Emily X. R. Pan’s debut YA novel is a powerful and moving look at what it means to live with a parent with depression that incorporates Chinese spiritual beliefs with a magical realist twist. Leigh is a believable protagonist, forced to navigate grief and first love and Pan does well to show her gift for and love of art. Although a little overwritten in places for my taste (purely a personal thing), I will definitely check out her subsequent work.

In an author’s note at the back of the book Pan says that while she had been working on this book for several years, it was only after the loss of a member of her family to suicide in 2014 that she realised she wanted to explore grief within this book. I think that this is something that really comes through in the text through Leigh’s longing to give closure to her relationship with her mother and try to make sense of what she did and why she did it. This does make for a difficult read at times - probably for me, most powerfully, when Pan alludes to what Leigh’s mother Dory did - but it also gives the book a strong sense of emotional authenticity and one that I think many readers will empathise with, regardless of their age.

The book also does a good job of incorporating its more magical realist elements - although Pan leaves it open to the reader to decide if the red bird and magical incense actually happen or are a by product of Leigh’s grief. Pan has a vivid way of describing colour and setting scenes and a scene where Leigh and her grandmother visit a city of ghosts and Leigh sees spirits moving in the trees is both eerie and wonderful.

I found the movement of the action from the US to Taiwan to be fascinating and Pan sets out how Leigh’s bi-racial status marks her as an outsider in Taiwan both to the inhabitants and her own grandparents and the way in which Pan describes Taiwanese traditions and beliefs with everyday life is evocative and interesting without being alienating.

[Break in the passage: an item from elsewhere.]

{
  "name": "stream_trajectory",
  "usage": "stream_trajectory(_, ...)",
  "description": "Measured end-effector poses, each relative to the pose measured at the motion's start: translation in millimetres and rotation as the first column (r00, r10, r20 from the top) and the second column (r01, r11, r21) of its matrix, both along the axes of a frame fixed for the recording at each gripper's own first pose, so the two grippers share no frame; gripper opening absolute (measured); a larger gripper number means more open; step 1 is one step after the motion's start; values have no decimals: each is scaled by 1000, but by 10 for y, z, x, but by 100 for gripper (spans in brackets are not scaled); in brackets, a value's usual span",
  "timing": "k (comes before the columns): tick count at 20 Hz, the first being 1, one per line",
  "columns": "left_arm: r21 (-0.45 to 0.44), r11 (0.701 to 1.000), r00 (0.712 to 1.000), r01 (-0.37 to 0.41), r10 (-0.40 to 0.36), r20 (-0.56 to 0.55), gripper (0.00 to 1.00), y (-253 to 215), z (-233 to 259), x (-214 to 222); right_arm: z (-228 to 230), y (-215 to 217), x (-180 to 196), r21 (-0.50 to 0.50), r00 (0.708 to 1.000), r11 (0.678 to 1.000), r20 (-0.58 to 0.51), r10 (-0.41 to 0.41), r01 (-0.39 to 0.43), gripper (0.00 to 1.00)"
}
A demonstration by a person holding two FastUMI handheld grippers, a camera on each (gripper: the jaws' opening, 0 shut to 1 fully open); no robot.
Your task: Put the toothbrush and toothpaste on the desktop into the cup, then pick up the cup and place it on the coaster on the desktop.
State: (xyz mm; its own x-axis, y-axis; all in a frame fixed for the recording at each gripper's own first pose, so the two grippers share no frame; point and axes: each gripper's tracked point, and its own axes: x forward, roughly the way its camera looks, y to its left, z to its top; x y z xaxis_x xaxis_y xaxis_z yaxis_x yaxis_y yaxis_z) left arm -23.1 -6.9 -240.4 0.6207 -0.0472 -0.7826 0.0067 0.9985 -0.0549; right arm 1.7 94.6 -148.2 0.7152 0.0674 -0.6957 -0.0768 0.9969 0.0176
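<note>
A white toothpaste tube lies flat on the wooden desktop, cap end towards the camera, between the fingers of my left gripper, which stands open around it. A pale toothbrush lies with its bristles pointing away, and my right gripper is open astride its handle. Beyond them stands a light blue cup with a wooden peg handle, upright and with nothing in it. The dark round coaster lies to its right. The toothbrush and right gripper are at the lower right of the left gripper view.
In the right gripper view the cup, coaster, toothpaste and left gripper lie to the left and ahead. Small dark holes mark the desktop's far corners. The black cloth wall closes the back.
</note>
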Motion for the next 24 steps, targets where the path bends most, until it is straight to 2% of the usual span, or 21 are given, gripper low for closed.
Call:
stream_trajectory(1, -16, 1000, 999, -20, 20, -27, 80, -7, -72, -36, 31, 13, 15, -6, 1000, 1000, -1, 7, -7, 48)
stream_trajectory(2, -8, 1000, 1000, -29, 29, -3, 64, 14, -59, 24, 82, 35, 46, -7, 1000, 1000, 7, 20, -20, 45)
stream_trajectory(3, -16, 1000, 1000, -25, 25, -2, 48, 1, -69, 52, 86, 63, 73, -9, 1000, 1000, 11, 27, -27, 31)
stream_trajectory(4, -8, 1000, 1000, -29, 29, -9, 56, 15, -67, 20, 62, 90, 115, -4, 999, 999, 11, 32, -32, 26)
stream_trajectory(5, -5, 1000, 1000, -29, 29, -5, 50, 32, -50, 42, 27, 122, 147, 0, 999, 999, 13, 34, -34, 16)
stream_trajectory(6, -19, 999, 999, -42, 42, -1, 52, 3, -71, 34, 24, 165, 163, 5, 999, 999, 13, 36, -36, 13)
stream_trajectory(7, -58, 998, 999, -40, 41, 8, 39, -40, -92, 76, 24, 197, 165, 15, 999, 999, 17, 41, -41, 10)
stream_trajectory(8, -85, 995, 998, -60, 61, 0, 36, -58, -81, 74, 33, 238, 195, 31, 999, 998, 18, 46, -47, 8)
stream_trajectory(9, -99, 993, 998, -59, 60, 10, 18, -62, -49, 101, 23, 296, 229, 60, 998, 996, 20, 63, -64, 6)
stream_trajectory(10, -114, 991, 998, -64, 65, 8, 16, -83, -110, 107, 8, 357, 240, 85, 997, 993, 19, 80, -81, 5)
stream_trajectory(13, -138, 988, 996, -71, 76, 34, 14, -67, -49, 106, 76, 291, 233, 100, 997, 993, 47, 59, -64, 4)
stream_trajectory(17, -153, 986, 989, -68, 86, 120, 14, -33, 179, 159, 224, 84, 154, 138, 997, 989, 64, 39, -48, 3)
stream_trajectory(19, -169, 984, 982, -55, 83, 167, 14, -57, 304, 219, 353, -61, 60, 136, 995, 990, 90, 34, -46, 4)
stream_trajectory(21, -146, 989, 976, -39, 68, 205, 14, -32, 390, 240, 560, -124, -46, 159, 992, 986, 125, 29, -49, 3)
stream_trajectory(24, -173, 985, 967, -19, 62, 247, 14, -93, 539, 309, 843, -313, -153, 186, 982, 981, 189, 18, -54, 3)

The uncertain relationship between Leigh and her grandparents (most notably her grandmother) works well on the page but while Pan does a sound job of showing the breakdown for the relationship between them and Leigh’s mother, I wanted to see more of how the events she discovers shapes Leigh’s view of them as this is not really explored. Equally, I was not wholly convinced by Leigh’s resentment of and antagonism to Feng and I think that the twist that emerges at the end will be obvious to readers.

The relationship between Leigh and Axel is not something that readers of YA have not seen before but Pan still makes it sweet and credible with the pair’s mutual attraction being obvious to the reader but not to the characters and Pan does a good job of showing Leigh’s fear and longing as she experiences being in love. The introduction of another friend Caro seemed to me to be unnecessary and is really there as a plot device both to make Leigh reflect on what love is and compare Caro’s happy and accepting family with her own. This in turn ties in with my main criticism of the book which is that it was overwritten in places for my tastes in that Pan is heavy handed with the use of similes in some scenes and I just wanted to see it pared back. That said, it is a personal thing and I accept that some readers will find that style of writing more sumptuous.

Clearly this is a book about suicide and what I will say is that it is handled sensitively and there are links at the back for people who want help. Again, being picky I couldn’t help but notice that in my copy most of the assistance is US-based and I wish that the UK publisher had put in more UK resources, but to be clear that is not the author’s fault at all.

Ultimately, I thought that this was a moving, considered read and a very strong debut. My personal style preferences aside I will definitely keep an eye open for Pan’s other work.

The Verdict:

Emily X. R. Pan’s debut YA novel is a powerful and moving look at what it means to live with a parent with depression that incorporates Chinese spiritual beliefs with a magical realist twist. Leigh is a believable protagonist, forced to navigate grief and first love and Pan does well to show her gift for and love of art. Although a little overwritten in places for my taste (purely a personal thing), I will definitely check out her subsequent work.

Thanks to the Amazon Vine Programme for the review copy of this book.